The DFB laser 1 has: a Vbrag port connected to the Bragg voltage control circuit; a thermistor (RT) port and a semiconductor cooler (TEC) port connected to the ATC circuit; and a port connected to the high speed driver in the driver control circuit; The port to which the APC circuit is connected; the optical signal output port. DFB lasers also include optical isolators and the like, which are not mentioned here. In addition, the ATC circuit, the driver control circuit, the shutdown control circuit and the APC circuit have a serial electrical connection, and the tunable laser module further has an external serial interface. The shutdown control circuit has clock regeneration, laser shutdown, and module in-position identification. Method Embodiments According to an embodiment of the present invention, a control method of a tunable laser module is provided. 3 is a flowchart of a control method of a tunable laser module according to an embodiment of the present invention. As shown in FIG. 3, a control method of a tunable laser module according to an embodiment of the present invention includes:

S302. Write a default value to the driver control circuit;

S304. Determine a value of the third potentiometer of the automatic temperature control circuit corresponding to the optical wavelength channel according to the index of the distributed feedback laser, and write the determined value to the third potentiometer;

S306. Adjusting the value of the digital-to-analog converter in the Bragg voltage control circuit to adjust the optical wavelength to the corresponding grid, and maximizing the side mode suppression ratio of the optical wavelength;

S308. Adjust a third potentiometer in the automatic temperature control circuit to adjust the wavelength of the light to a predetermined range;

S310. Adjust a first potentiometer of the automatic optical power control circuit to adjust the output optical signal power of the distributed feedback laser. The following explains the above control method:

In S302, as a precondition for the normal operation of the DFB laser, it is necessary to write default values for each potentiometer, control eye intersection, and bias voltage in the driver control circuit. Here, the driver control circuit mainly plays amplifying power. The role of the signal. In S304, the value of the digital potentiometer RA3 of the ATC circuit corresponding to each optical wavelength channel is calculated according to the DFB laser index book, and the determined value is written into the RA3 by the host computer software.

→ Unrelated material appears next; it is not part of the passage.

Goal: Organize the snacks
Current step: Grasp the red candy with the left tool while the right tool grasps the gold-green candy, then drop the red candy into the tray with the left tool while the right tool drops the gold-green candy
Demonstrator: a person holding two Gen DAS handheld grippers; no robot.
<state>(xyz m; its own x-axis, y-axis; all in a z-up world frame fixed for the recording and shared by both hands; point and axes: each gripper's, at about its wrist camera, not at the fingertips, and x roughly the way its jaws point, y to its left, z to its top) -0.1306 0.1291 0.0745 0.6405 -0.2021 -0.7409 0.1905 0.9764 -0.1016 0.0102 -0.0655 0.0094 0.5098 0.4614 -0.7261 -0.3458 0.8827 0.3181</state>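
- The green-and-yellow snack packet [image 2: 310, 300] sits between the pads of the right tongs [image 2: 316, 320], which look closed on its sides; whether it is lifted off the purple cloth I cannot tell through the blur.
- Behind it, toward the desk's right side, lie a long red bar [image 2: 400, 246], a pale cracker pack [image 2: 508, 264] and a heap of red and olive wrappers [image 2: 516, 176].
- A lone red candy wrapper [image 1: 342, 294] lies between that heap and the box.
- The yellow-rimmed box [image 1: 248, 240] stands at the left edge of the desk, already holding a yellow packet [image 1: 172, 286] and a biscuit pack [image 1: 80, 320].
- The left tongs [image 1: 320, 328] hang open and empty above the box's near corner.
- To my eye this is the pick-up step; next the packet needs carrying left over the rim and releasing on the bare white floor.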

In S306, the wavelength meter is observed, and the value of the DAC of the Bragg voltage control circuit is repeatedly adjusted to adjust the wavelength of the light to the corresponding ITU grid; after the wavelength deviation is within the range of ±3 GHz, the side mode suppression ratio of the laser light wavelength is tested. , adjust the DAC value of the Bragg voltage circuit again, and require the side touch suppression ratio to reach the maximum.

In S308, since the optical wavelength adjustment process of step S206 causes a small deviation of the optical wavelength, it is necessary to adjust the RA3 in the automatic temperature control circuit again to re-adjust the optical wavelength to the required range.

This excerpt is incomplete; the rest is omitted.